## What to work on
Copy out the full listing exactly, omitting any picture it contains.

## Data block
+ + + + +

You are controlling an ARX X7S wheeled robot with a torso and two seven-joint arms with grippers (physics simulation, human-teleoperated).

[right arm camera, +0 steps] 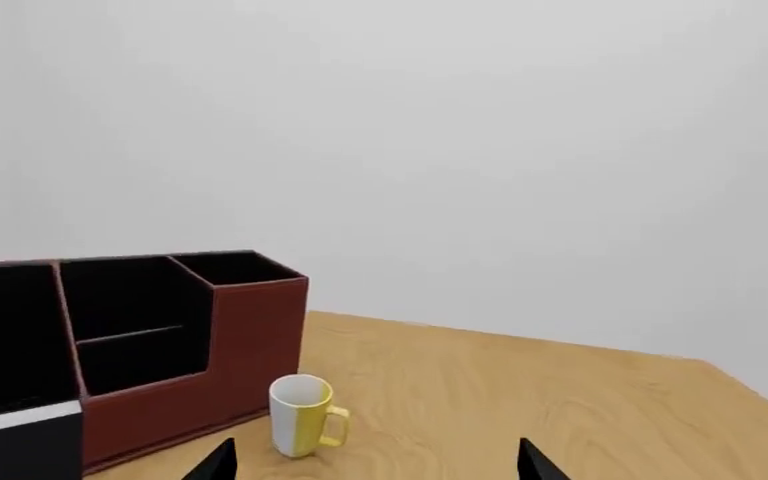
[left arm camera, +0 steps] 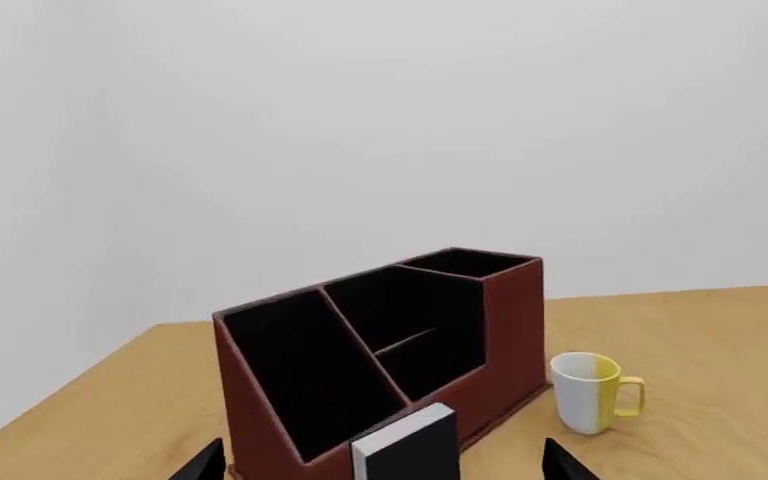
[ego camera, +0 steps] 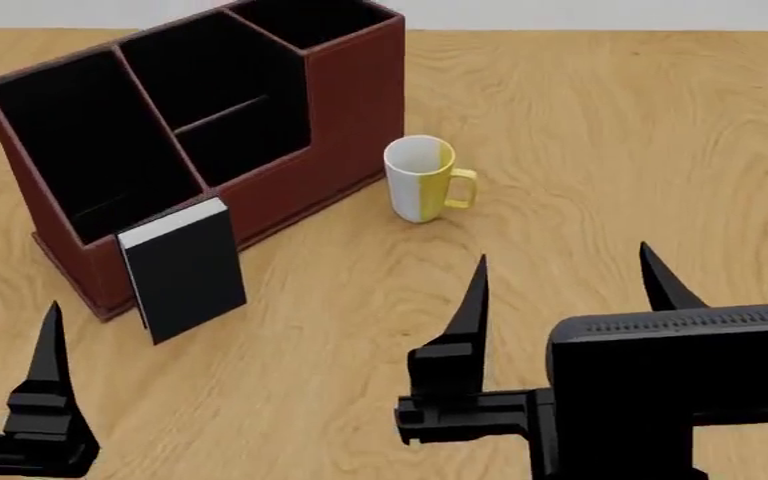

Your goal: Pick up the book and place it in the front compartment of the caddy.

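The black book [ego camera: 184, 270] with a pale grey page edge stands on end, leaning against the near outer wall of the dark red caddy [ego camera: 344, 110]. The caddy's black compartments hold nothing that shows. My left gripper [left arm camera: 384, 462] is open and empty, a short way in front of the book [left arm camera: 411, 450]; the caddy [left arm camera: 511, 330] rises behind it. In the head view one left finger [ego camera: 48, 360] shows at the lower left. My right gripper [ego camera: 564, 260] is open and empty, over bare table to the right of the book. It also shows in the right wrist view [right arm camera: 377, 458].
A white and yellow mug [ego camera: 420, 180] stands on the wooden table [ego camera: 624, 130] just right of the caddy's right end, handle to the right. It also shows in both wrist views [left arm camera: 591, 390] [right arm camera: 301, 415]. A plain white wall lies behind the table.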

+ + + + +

## Solved exercise
You are controlling an ARX X7S wheeled robot with a torso and two seven-joint arms with grippers (physics simulation, human-teleoperated).

[right arm camera, +0 steps] 
[left arm camera, +0 steps] 
[ego camera, +0 steps] 

Your goal: Pick up the book and place it in the front compartment of the caddy.

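The black book [ego camera: 184, 270] with a pale grey page edge stands on end, leaning against the near outer wall of the dark red caddy [ego camera: 344, 110]. The caddy's black compartments hold nothing that shows. My left gripper [left arm camera: 384, 462] is open and empty, a short way in front of the book [left arm camera: 411, 450]; the caddy [left arm camera: 511, 330] rises behind it. In the head view one left finger [ego camera: 48, 360] shows at the lower left. My right gripper [ego camera: 564, 260] is open and empty, over bare table to the right of the book. It also shows in the right wrist view [right arm camera: 377, 458].
A white and yellow mug [ego camera: 420, 180] stands on the wooden table [ego camera: 624, 130] just right of the caddy's right end, handle to the right. It also shows in both wrist views [left arm camera: 591, 390] [right arm camera: 301, 415]. A plain white wall lies behind the table.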

This output is complete, so the exercise is closed.